Тамаш и Кати вернулись домой в полдень; не прошло и пяти минут, как в дверь робко постучали. Я сделал вид, будто не слышу. Опять стук, такой же скромный, но в тишине моей комнаты он отдался в сердце, словно вздох ребенка.
В двери, чуть склонив голову, тесно сдвинув коленки, стояла ma belle-fille в васильковой юбке и опять в белой блузке; верхняя пуговка была уже расстегнута, волосы слегка растрепались, как будто свою красную бархатную шляпку она сбросила второпях.
— Бо-пэ-ер, — сказала она, явно взволнованная, — милый бо-пэр!..
— Что вам угодно? — спросил я.
Так как она не ответила, я вновь склонился над рукописью.
— Не люблю, чтобы мне мешали утром, во время работы, — бросил я назад, не оборачиваясь. — Это относится ко всем лицам, именуемым членами семьи. Наш домашний распорядок достаточно ясен, за столько времени его вполне можно было усвоить.
Поскольку позади меня было по-прежнему тихо, следовало предположить, что посетительница моя застыла в дверях; я опять обернулся. Ma belle-fille была как натянутая струна, чей внутренний трепет неприметен для глаза, но при этом ясно: стоит к ней прикоснуться, и струна зазвенит. Она стояла прямо, тесно сдвинув колени, и с поднятой головой смотрела мне прямо в глаза. Она была восхитительна.
— Простите меня, — сказала она. И голос был тоже как натянутая струна.
— Ну-с? — спросил я.
— …но я не люблю, милый бо-пэр, — продолжала она, — когда в мое отсутствие ко мне приходят подсматривать…
Я рассмеялся вслух: разъяренная косуля. Еще, чего доброго, бодаться вздумает, мелькнула веселая мысль. Однако подзывать не стал, пускай постоит там, в дверях!
— Катрин, — сказал я, — уж нет ли у вас секретов от такого-то старика?
Она тотчас уловила перемену интонации, я видел это по ее глазам.
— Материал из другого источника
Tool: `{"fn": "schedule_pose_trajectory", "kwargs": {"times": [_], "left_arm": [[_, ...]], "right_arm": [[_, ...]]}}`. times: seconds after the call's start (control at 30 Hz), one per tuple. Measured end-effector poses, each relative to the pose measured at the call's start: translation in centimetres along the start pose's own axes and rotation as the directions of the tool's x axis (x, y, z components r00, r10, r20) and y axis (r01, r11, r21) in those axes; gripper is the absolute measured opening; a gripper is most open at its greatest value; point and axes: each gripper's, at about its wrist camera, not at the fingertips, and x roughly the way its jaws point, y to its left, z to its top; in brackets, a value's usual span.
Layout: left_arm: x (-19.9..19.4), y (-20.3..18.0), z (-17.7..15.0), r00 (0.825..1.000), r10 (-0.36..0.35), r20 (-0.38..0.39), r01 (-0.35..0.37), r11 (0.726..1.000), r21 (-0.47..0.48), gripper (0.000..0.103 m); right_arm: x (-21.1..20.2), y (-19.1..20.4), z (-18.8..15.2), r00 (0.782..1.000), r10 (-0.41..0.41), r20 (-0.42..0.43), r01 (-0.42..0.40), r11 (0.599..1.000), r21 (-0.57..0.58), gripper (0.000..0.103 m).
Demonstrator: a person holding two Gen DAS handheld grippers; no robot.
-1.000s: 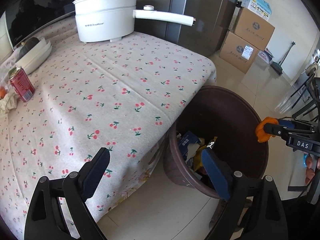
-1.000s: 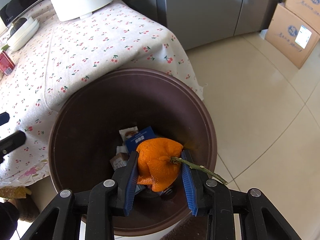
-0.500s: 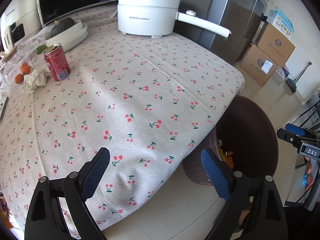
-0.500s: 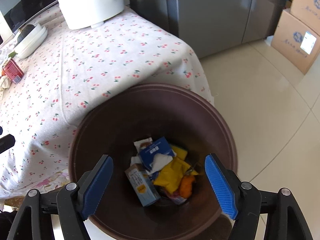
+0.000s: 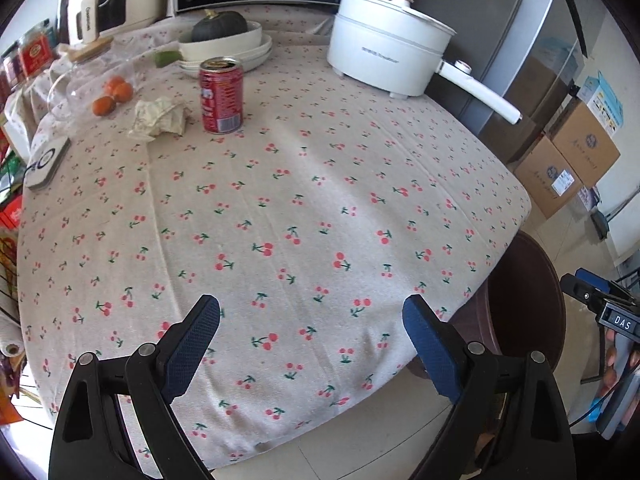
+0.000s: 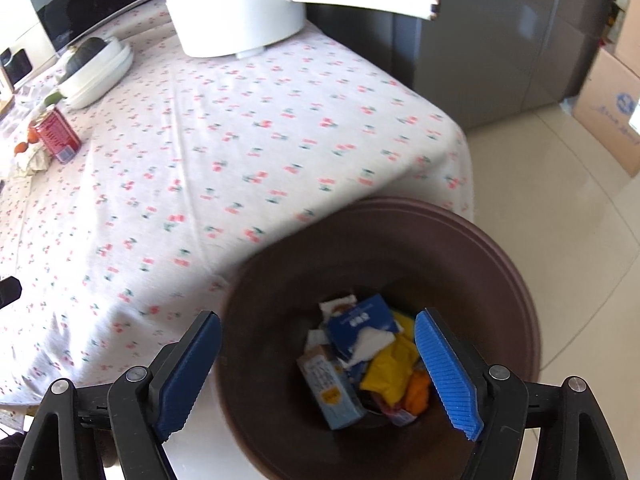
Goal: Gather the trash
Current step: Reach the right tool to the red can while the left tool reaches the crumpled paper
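Note:
My left gripper (image 5: 310,308) is open and empty above the near edge of the cherry-print table (image 5: 320,200). Far across the table stand a red can (image 5: 221,96) and, beside it, a crumpled paper wad (image 5: 160,116). My right gripper (image 6: 318,320) hangs over the brown bin (image 6: 500,264), its jaws opening with nothing between them. An orange peel (image 6: 418,390) lies among cartons and wrappers at the bin's bottom. The can (image 6: 56,134) also shows at the far left of the right wrist view. The bin (image 5: 532,300) stands on the floor by the table's right corner.
A white electric pot (image 5: 384,56) with a long handle stands at the table's back, next to stacked bowls holding a dark squash (image 5: 224,40). Small oranges (image 5: 112,94) lie left of the wad. Cardboard boxes (image 5: 568,160) and a grey fridge (image 6: 500,40) stand to the right.
My right gripper opened and the orange peel dropped into the bin. My left gripper swung from the bin towards the table, bringing the can and wad into view.

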Motion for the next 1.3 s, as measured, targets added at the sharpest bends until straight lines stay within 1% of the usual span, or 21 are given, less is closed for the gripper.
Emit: {"fn": "schedule_pose_trajectory", "kwargs": {"times": [0.17, 0.27, 0.3, 0.37, 0.4, 0.47, 0.57, 0.67, 0.83, 0.97, 1.07, 1.3], "left_arm": [[-0.8, 3.6, 0.0, 1.0, 0.028, 0.01, -0.028, 0.998, -0.056, 0.094], [-1.2, 5.7, -0.2, 0.998, 0.059, 0.012, -0.057, 0.995, -0.087, 0.095], [-1.3, 6.4, -0.3, 0.997, 0.071, 0.013, -0.069, 0.993, -0.095, 0.095], [-1.6, 7.7, -0.4, 0.995, 0.096, 0.013, -0.094, 0.989, -0.111, 0.103], [-1.7, 8.4, -0.5, 0.994, 0.107, 0.015, -0.105, 0.987, -0.119, 0.103], [-2.0, 9.5, -0.7, 0.992, 0.124, 0.017, -0.12, 0.983, -0.136, 0.103], [-2.3, 11.2, -0.7, 0.991, 0.132, 0.015, -0.128, 0.977, -0.168, 0.103], [-2.4, 12.4, -0.8, 0.991, 0.134, 0.01, -0.129, 0.973, -0.193, 0.103], [-2.2, 14.5, -0.9, 0.989, 0.145, -0.008, -0.143, 0.963, -0.227, 0.103], [-1.9, 15.7, -0.5, 0.987, 0.163, -0.016, -0.162, 0.958, -0.238, 0.103], [-2.0, 16.5, 0.0, 0.983, 0.184, -0.015, -0.182, 0.953, -0.242, 0.103], [-1.5, 18.7, 1.0, 0.962, 0.273, -0.006, -0.267, 0.936, -0.231, 0.103]], "right_arm": [[0.7, 3.1, 1.0, 1.0, 0.02, 0.001, -0.02, 0.999, -0.032, 0.084], [1.2, 5.0, 1.6, 0.999, 0.032, 0.001, -0.032, 0.998, -0.051, 0.084], [1.3, 5.7, 1.8, 0.999, 0.036, 0.001, -0.035, 0.998, -0.057, 0.084], [1.7, 7.0, 2.2, 0.999, 0.043, 0.002, -0.043, 0.997, -0.068, 0.086], [1.8, 7.7, 2.4, 0.999, 0.047, 0.001, -0.047, 0.996, -0.074, 0.086], [2.2, 9.3, 2.7, 0.999, 0.053, 0.002, -0.053, 0.995, -0.087, 0.091], [2.8, 11.6, 3.2, 0.998, 0.056, 0.008, -0.055, 0.993, -0.106, 0.098], [3.5, 13.9, 3.7, 0.999, 0.052, 0.014, -0.049, 0.991, -0.124, 0.102], [5.1, 17.6, 4.5, 0.998, 0.059, 0.004, -0.058, 0.988, -0.145, 0.102], [6.7, 20.5, 6.2, 0.997, 0.08, -0.005, -0.08, 0.985, -0.154, 0.102], [7.6, 23.0, 7.7, 0.996, 0.094, 0.007, -0.092, 0.98, -0.174, 0.102], [10.8, 28.1, 12.1, 0.992, 0.116, 0.046, -0.104, 0.973, -0.208, 0.102]]}}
Лицо у нее было изменчиво, словно небо ранней весной, малейшее облачко оставляло на нем след. Если бы не безмерное возмущение, она, может, и улыбнулась бы.
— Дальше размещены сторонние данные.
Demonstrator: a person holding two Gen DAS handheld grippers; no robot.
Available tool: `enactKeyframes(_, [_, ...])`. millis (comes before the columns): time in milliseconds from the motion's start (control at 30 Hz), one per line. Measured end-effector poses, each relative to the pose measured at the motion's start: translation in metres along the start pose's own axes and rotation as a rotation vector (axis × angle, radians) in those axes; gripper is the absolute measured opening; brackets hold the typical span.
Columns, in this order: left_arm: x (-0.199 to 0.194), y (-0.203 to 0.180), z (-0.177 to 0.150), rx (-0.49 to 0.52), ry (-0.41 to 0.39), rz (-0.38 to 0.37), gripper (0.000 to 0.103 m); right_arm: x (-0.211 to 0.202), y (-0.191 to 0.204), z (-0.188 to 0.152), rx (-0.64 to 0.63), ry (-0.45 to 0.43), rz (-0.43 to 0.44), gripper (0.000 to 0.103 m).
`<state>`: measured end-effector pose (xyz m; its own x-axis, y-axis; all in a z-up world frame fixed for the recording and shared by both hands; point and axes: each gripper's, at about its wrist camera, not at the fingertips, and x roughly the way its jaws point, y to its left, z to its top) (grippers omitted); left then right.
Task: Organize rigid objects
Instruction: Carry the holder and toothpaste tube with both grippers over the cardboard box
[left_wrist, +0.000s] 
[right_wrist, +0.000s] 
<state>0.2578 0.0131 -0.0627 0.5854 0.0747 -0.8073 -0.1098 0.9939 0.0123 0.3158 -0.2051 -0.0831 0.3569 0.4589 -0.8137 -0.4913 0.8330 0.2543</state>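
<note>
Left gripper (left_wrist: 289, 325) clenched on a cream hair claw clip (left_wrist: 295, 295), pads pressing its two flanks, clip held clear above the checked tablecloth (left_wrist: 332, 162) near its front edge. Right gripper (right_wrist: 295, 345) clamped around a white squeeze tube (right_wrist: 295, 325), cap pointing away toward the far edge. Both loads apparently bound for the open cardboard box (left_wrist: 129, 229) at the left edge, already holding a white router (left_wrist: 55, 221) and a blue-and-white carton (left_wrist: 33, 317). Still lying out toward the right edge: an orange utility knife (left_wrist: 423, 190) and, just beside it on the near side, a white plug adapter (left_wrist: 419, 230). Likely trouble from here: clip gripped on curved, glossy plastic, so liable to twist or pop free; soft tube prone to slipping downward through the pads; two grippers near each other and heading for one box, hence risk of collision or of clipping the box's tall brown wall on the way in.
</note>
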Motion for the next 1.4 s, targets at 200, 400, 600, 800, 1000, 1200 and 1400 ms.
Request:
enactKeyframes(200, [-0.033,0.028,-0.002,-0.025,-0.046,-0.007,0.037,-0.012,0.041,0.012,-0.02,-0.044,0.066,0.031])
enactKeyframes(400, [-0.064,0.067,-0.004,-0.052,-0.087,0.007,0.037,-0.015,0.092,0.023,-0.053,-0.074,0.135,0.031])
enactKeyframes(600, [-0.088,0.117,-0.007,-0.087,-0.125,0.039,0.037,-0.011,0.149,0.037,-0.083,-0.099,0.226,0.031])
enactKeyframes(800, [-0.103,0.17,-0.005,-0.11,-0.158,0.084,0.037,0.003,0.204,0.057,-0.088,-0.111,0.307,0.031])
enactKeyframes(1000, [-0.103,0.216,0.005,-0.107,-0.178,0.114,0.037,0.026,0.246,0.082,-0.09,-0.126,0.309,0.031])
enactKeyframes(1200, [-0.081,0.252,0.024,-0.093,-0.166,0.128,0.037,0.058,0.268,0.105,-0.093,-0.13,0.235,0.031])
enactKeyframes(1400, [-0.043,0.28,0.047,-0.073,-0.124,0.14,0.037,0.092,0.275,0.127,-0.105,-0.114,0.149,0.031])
— Катрин, — сказал я, — от меня вам не нужно таиться. В моем возрасте человек уже раз и навсегда сложил оружие перед молодостью. Старые люди беззащитны, признаются они в том или нет, и даже если они с зайчиками — ведь зайчики не опасны! Какой смысл таиться от старика? Он не опасен, ибо от всего отказался и навредить способен уже разве только себе.
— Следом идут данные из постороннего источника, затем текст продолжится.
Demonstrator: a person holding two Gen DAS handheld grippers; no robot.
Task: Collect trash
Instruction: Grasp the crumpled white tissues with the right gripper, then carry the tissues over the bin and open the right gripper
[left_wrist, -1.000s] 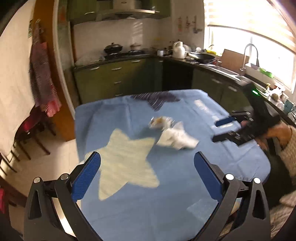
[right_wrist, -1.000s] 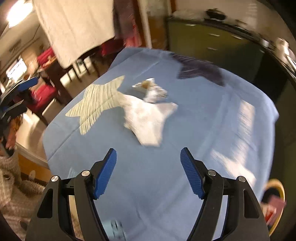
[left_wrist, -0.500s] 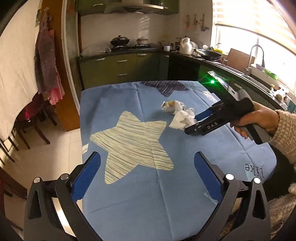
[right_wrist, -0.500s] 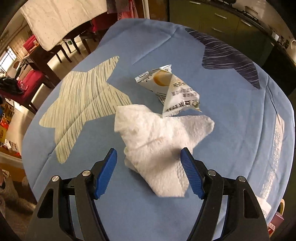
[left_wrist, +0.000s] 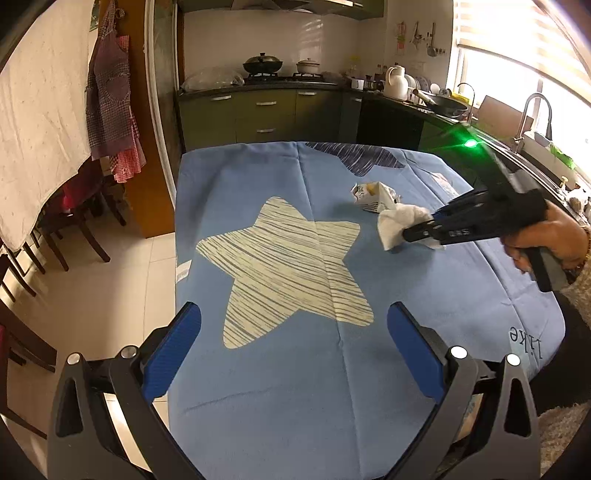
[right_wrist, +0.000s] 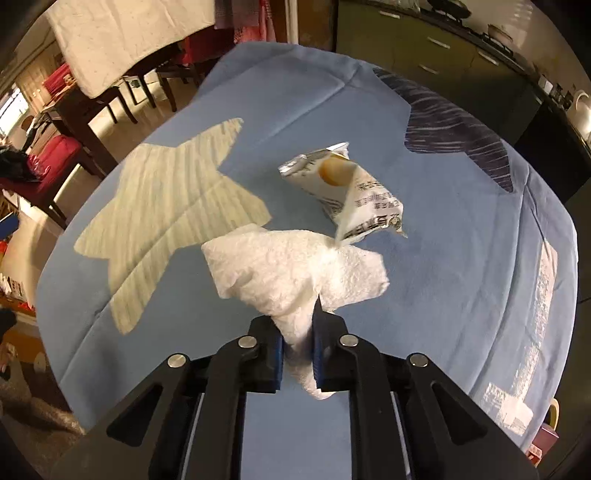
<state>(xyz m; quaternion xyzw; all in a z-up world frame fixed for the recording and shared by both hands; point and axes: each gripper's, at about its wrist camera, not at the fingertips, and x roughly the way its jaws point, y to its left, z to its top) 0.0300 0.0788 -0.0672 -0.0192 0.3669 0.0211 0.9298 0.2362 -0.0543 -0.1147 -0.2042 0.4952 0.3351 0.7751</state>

Сознаюсь, я намеренно преувеличивал немощность моего тела, было любопытно, насколько мне удастся перехитрить ее. Вернее — ее сердце.
Она все еще стояла в дверях.
— Как же не опасны, милый бо-пэр, — опять заговорила она, смело глядя мне в глаза. — Разве не вы украли у меня фотографию?
— Украл?
Она покраснела. Мне нравилось смотреть, как она краснеет, и я не упускал случая вогнать ее в краску.
— Вы говорите, я — украл?! Где вас учили приличиям, барышня?
Теперь она вспыхнула до самой шеи. И хотя не ответила, но ее молчание стоило удара кинжалом. Я едва удержался, чтобы опять не засмеяться громко; вот поистине достойная меня забава, подумал я, — беседовать с младенцем. Не знаю, во сколько раз я был ее старше, да и не мог бы высчитать с ходу. Но правду свою она обороняла так же упорно и воинственно, как наседка — яйца.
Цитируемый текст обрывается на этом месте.